Na ilha de Madagascar encontra-se a maior quantidade de camaleões de todo o mundo. Moram nos mais variados habitats e apresentam diversos tamanhos e formas. Mas são todos répteis e conservam seu sangue frio e características principais imutáveis e facilmente identificáveis. Assim como os fofoqueiros.
A primeira delas e talvez a mais visível seja o mimetismo. Você olha e não vê, você chega perto, mas perto ainda e não o localiza. Esteja no meio das folhagens, no cipó, ou no chão. Socialmente invisível, ninguém se dá conta dele, até que abre a boca.
Aí apresenta sua imensa língua protrátil de maledicências. Arremessa-a numa velocidade incrível, para todos os lados. Atingindo insetos e pessoas de rodo e supetão. Parece ser inofensivo, porém não o é. Pois o mal que injeta, com informações distorcidas e veneno de inveja é algo inacreditável.
Outra coisa não tão percebida é a posição dos olhos. Grudados na cabeça, podem ir para frente e para trás de forma independente. Isso os faz grandes observadores da vida alheia e consequentemente os carregam de informações, que modifica ao seu bel prazer. Na mata, a imobilidade o salva. No escritório, na academia, no salão de beleza, na sauna ou em qualquer ponto em que as pessoas se reúnam, lá está ele calado a espera do bote lingual.
Seus movimentos são lentos, entretanto formidavelmente calculados. Com o advento das redes sociais, um dos seus passatempos prediletos é perscrutá-las, enriquecendo seu cabedal de mentiras e meias-verdades. Some no inverno, pois existe menos gente, menos pessoas para conviver. Retira-se para frente do seu micro ou do seu smartphone e desata a teclar, violentamente.

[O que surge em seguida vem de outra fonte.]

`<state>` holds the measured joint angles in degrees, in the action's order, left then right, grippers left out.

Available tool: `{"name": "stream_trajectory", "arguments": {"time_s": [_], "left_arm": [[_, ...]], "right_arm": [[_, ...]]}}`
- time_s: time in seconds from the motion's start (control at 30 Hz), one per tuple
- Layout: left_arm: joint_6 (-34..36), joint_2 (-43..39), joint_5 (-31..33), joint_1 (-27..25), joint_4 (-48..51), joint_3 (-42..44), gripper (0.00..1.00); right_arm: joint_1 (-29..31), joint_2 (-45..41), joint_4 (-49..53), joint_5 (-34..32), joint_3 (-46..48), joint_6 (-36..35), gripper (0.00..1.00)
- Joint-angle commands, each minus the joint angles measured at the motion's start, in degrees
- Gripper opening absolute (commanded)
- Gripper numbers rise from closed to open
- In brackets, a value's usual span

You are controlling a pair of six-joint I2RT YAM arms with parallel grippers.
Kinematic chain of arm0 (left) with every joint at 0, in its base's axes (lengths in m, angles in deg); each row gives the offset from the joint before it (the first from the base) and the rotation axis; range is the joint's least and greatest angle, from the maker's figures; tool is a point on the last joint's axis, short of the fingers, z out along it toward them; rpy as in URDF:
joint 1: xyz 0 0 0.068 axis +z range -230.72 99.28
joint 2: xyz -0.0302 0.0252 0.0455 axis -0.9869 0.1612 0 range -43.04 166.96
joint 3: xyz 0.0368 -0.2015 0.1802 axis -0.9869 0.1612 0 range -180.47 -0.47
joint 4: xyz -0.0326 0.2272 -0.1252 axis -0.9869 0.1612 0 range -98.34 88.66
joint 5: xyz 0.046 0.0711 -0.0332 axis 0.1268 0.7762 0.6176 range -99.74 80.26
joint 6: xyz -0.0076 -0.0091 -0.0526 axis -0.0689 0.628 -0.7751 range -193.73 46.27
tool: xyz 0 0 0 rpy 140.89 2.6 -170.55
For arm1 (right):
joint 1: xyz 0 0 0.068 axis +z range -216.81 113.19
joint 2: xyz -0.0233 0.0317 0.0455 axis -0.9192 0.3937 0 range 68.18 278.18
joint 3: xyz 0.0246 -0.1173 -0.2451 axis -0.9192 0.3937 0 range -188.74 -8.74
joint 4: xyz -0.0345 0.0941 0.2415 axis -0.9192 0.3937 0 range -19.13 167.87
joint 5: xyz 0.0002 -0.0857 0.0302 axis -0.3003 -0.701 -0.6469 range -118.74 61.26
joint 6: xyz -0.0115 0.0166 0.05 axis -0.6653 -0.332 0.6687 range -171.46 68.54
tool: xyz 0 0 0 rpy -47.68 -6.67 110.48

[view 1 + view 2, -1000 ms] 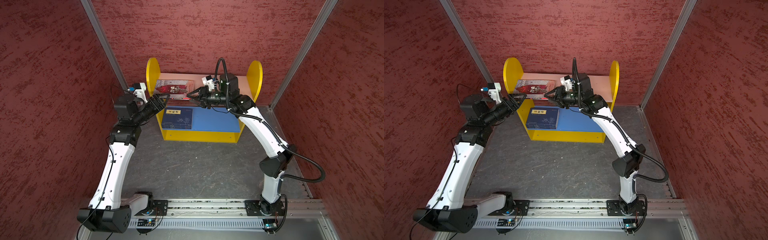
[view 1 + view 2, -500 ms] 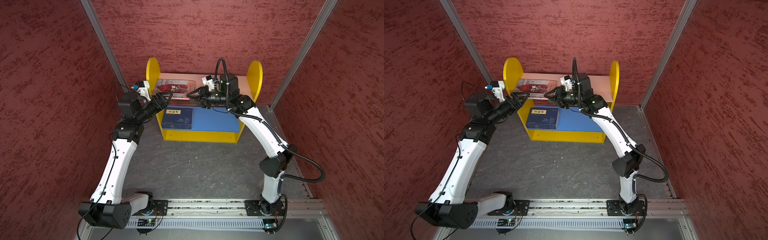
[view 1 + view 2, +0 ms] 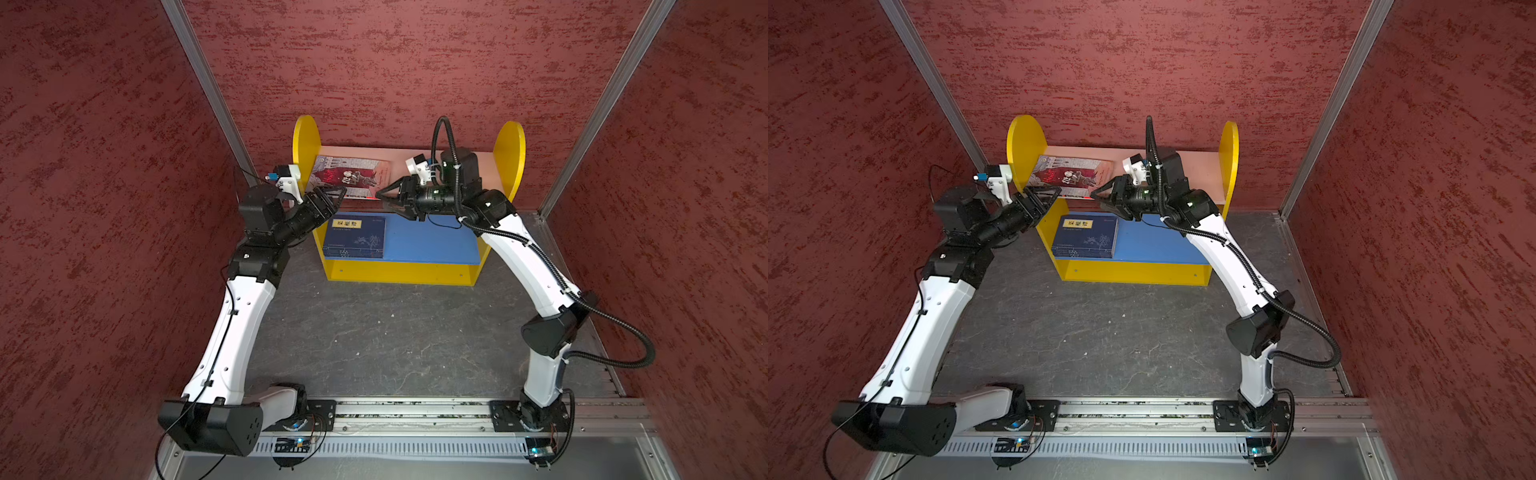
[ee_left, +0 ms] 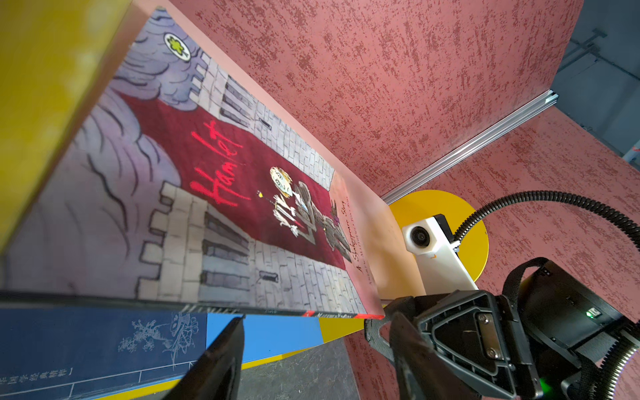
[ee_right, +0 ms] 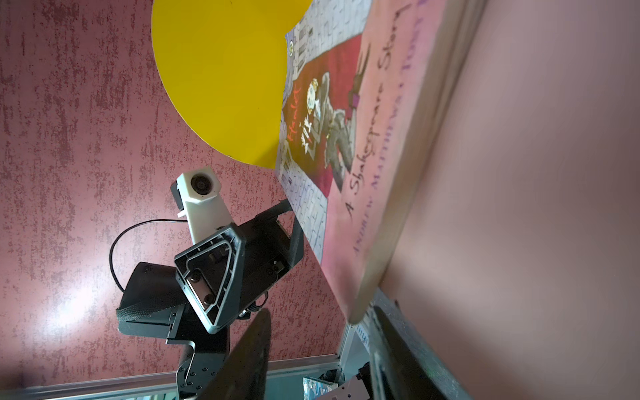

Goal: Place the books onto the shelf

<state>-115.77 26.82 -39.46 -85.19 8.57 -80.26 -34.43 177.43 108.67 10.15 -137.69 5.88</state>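
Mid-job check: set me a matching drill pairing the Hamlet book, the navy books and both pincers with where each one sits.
Things:
1. Hamlet book
2. navy books
3. left pincer
4. right pincer

Places:
A. on the blue lower board
B. open, at the Hamlet book's other front corner, mid-board
C. flat on the pale pink upper board
D. open, at the Hamlet book's front corner beside a yellow side panel

Pairs: 1-C, 2-A, 3-D, 4-B
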Motion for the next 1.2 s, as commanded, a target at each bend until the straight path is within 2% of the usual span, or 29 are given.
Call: {"name": "stream_trajectory", "arguments": {"time_s": [0.0,0.2,0.33,0.43,0.63,0.7,0.87,1.03,1.17], "left_arm": [[-1.1,-1.2,-0.9,-0.1,0.2,0.7,0.67],[-2.5,-2.1,-1.8,-0.2,1.0,0.7,0.66],[-10.0,-3.4,-4.5,-0.1,1.5,1.7,0.67],[-12.9,-4.7,-5.9,0.3,1.9,1.1,0.67],[-9.3,-4.9,-5.8,0.9,4.1,-3.6,0.67],[-9.0,-4.9,-5.4,1.0,3.6,-3.5,0.67],[-8.4,-4.7,-5.1,0.9,3.3,-2.7,0.68],[-8.4,-4.6,-5.1,0.9,2.6,-2.6,0.68],[-8.8,-4.3,-5.4,0.9,2.0,-2.8,0.69]], "right_arm": [[-1.0,-1.7,5.6,-2.8,0.0,-1.7,0.49],[-1.0,-1.8,9.0,-4.8,-3.9,-4.3,0.49],[-1.0,-3.1,8.4,-5.9,-4.3,-6.4,0.49],[-1.0,-4.3,6.5,-6.4,-3.6,-7.0,0.49],[-1.1,-2.3,6.9,-8.0,-6.2,-8.0,0.49],[-1.0,-0.3,9.1,-9.4,-9.8,-9.1,0.49],[-1.1,1.3,6.3,-9.1,-10.8,-7.9,0.49],[-1.1,5.0,9.6,-9.3,-16.2,-7.9,0.49],[-1.1,6.1,9.1,-8.9,-16.8,-7.2,0.49]]}}
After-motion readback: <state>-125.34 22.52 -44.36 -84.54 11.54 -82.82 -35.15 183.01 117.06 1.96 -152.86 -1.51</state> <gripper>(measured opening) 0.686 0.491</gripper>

Pode aparecer de várias formas, já disse, mas todos feios. De uma monstruosidade amoral. A maioria porta chifres, o que lhes torna ainda mais ferinos e amargurados. Outros são orelhudos. Sua pretensa risada e alegria são de uma falsidade atroz. Existe até o pigmeu, mas nunca são grandes, nem irão ser. O crescimento pessoal está longe dessas pessoas.
Por último, a cauda preênsil. Para se apoiar em suas investidas e deslocamentos, precisa de apoio que é exatamente quem o ouve. Todo fofoqueiro tem o rabo preso. Isso denota justamente a última parte da minha enorme metáfora camaleônica. Infelizmente, a grandessíssima maioria das pessoas já fez ou faz fofoca, talvez nem percebam. Eu mesmo já caí nessa esparrela mais de uma vez. Como evitar e como identificar e separar o mimetismo da camuflagem?
Nós camuflamos nossos medos, invejas e dificuldades com comentários maldosos e de segunda intenção, mas sempre uma pessoa nos alerta ou até a nossa própria consciência. Devemos estar atentos com as palavras, pois estas têm muito poder. No entanto o verdadeiro camelão, o fofoqueiro primal, não para de falar. Nada o impede e ele insiste no tema maldito e em maldizer algo ou alguém.
Mil perdões as esses animais maravilhosos que conheci em Madagascar, na minha última aventura. Mas eles são exatamente iguais a essas pessoas. Elas eu não peço desculpas, e as evito ao máximo, não lhes dou ouvido e nem corda. Pois se isso ocorre, um dia serei eu o camaleão ou a vítima a sofrer com o desmando vil. E nenhuma das duas opções é boa, pois o sangue frio deixemo-lo aos répteis.